XV Edición

Curso 2018 - 2019    

Alejandro Quintana

El paraíso

Paula Mercedes Pacheco, 17 años

 Colegio Nuestra Señora del Pilar (Arequipa, Perú) 

Marina se encontraba en el centro de la plaza de Ciudad Blanca, al lado de la fuente conocida como Tuturutu y mirando hacia la catedral, que gracias a la iluminación de las farolas, reflectaba un aura de calidez en medio de la noche.

No había vuelto a aquel lugar desde que su familia se mudó, obligada por un mal negocio que les dejó en la ruina. En su nueva ciudad había tenido que emplearse como limpiadora de una casa, para colaborar en el pago de los gastos familiares. No era un oficio que le gustara, pero se lo exigía la necesidad. Como era una chica soñadora, le dolía que tantas veces al día la reprendiera Glenda, su patrona, a causa de los seguidos episodios en los que se quedaba mirando un punto fijo, soñando con los ojos abiertos y añorando el pasado.

De pequeña había participado en competiciones de danza al son de la música típica de Ciudad Blanca. Disfrutaba en los concursos que se celebraban en aquella plaza, en los que lucía un pesado faldón blanco. La primera vez que bailó, con seis años, buscó en sus pies descalzos y en las manos —que apretaban un burruño de su falda como si fuera un pañuelo— un punto seguro antes de subir al escenario. Una vez sobre las tablas, comprendió que los portales de la plaza y la fachada de la catedral la acogían como una madre dispuesta a abrazar a su hija. Le sorprendió que por detrás del campanario se alzaran, como dos gigantes que la cuidaran, un par de volcanes azules.

Aquella vista le dio, en aquel momento, la seguridad que necesitaba para volver a sentir su cuerpo, tomando conciencia del moño en su cabeza y la flor de texao que lo adornaba. Ese día, bailó como nunca antes lo había hecho.

Parpadeando un par de veces, Marina salió de su memoria para mirar alrededor. Se encontraba sola en medio de ese pequeño paraíso, sonriendo para sí.

Una guitarra comenzó a sonar, acompañada por el tocar de un cajón y un acordeón. No sabía de dónde venía aquella música y tampoco le importó. Ese fue su momento.

Agarró con una mano el extremo inferior del enorme faldón que llevaba puesto y colocó el brazo a la altura de su cintura adoptando una pose digna para la danza. Ya no era una niña, por lo que necesitaba un compañero para completar el baile.

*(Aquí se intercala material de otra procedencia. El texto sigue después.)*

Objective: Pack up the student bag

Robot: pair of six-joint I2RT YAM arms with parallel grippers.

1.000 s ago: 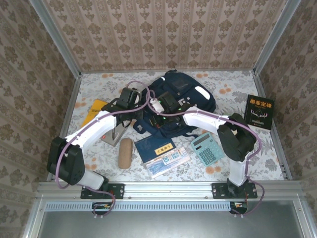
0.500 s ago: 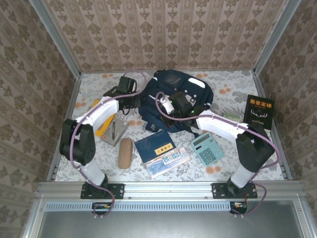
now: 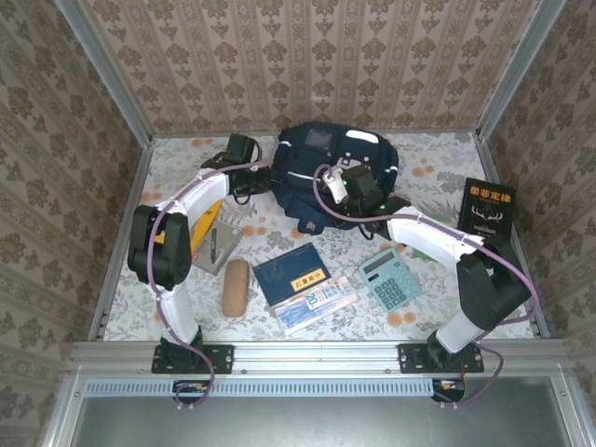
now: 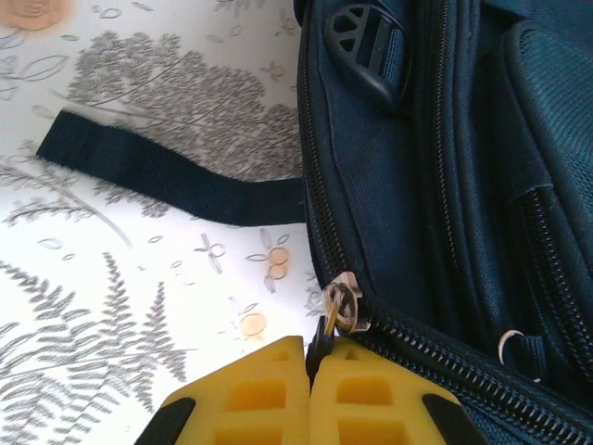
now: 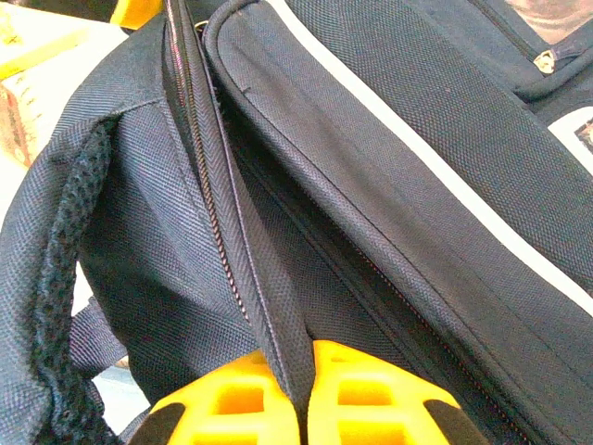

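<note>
- The left pincer [image 4: 310, 350], with yellow padded fingers, is closed tight on the dark tab of a zip pull [image 4: 339, 306]. The pull's metal ring sits just past the fingertips.
- The right pincer [image 5: 304, 363], also yellow, is closed on a raised fold of zip tape and fabric.
- Both holds are on the student bag [image 3: 321, 182], a large dark navy fabric backpack with a thin white stripe. The left pincer is at its left side and the right pincer at its near right side.
- In the left wrist view, a dark navy webbing strap [image 4: 167, 181] trails flat from the bag over the table, and a black plastic buckle [image 4: 369, 42] sits on the bag's side.
- In the right wrist view, a mesh-lined shoulder strap [image 5: 46, 278] curves down beside the held fold.
- The bag lies at the middle of the table's far edge. Its longer span seems to run left to right along that edge, and its white-grey patch [image 3: 363, 138] is turned toward the far edge.
- Well apart from the bag are several things:
  - a black hardback book [image 3: 487, 210] by the right edge
  - a teal calculator [image 3: 389, 277], a navy booklet with a yellow label [image 3: 291, 274] and a clear flat packet [image 3: 317, 304] toward the near edge
  - a tan cylindrical pouch [image 3: 235, 286] and a yellow folder [image 3: 191, 228] toward the left
- The table [image 3: 438, 158] wears a white cloth printed with grey ferns and orange flowers.
- Beige damask wallpaper [image 3: 317, 65] closes in three sides, with aluminium rails [image 3: 307, 352] along the near edge.
</note>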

Apareció un joven sin rostro, con los aditamentos necesarios para la danza: sombrero de ala ancha, pañuelos rojos en el cuello y la cintura, camisa blanca, chaleco y pantalones negros, y el indispensable pañuelo blanco.

Sonó la música y la pareja bailó siguiendo el ritmo. Saltaban, zapateaban, giraban y sacudían sus pañuelos en un juego de coquetería que solo ellos parecían conocer. Marina estaba demasiado concentrada y feliz como para notar que ya no tocaba el suelo y se elevaba en medio de las torres de la catedral. Flotaba con gracia y giraba con galantería. Su sonrisa hacía más notorio el lunar en su mejilla. Marina era dichosa.

—¿Qué crees que haces holgazaneando de nuevo? —dijo una voz—. ¡Por amor a la Virgen! ¡Marina!... ¡Marina!...

Ese último grito fue como un balde de agua que trajo a Marina a la realidad. Glenda, la patrona, acabada de entrar en la habitación que Marina tendría que estar limpiando, para encontrar a la joven con los ojos puestos en el cuadro de un volcán azul. Llevaba así cerca de treinta minutos.

—No sé qué hacer contigo —suspiró Glenda— . Baja de la nubes de una vez y vuelve al trabajo.

Marina tomó el trapeador y lo sumergió en agua, disculpándose varias veces.

—Lo siento, Glenda —se disculpó—, pero tengo que hacerte una pregunta que creo que me justifica esta vez.

—¡Vaya tontería! A ver, ¿cuál es esa dichosa pregunta? —le soltó con tono burlón.

Marina dibujó una sonrisa.

—Si estuvieras soñando con el paraíso, ¿te querrías despertar?